YOUR INSTRUCTIONS:
Quote the listing below in its entirety.

DATA EXCERPT:
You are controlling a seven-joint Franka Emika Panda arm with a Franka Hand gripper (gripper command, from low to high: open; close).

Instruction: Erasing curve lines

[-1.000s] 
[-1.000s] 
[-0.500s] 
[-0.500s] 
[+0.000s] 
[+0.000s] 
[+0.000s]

OUTPUT:
You are controlling a seven-joint Franka Emika Panda arm with a Franka Hand gripper (gripper command, from low to high: open; close).

Instruction: Erasing curve lines

[-1.000s] 
[-1.000s] 
[-0.500s] 
[-0.500s] 
[+0.000s] 
[+0.000s] 
[+0.000s]

Nothing further is required of this output.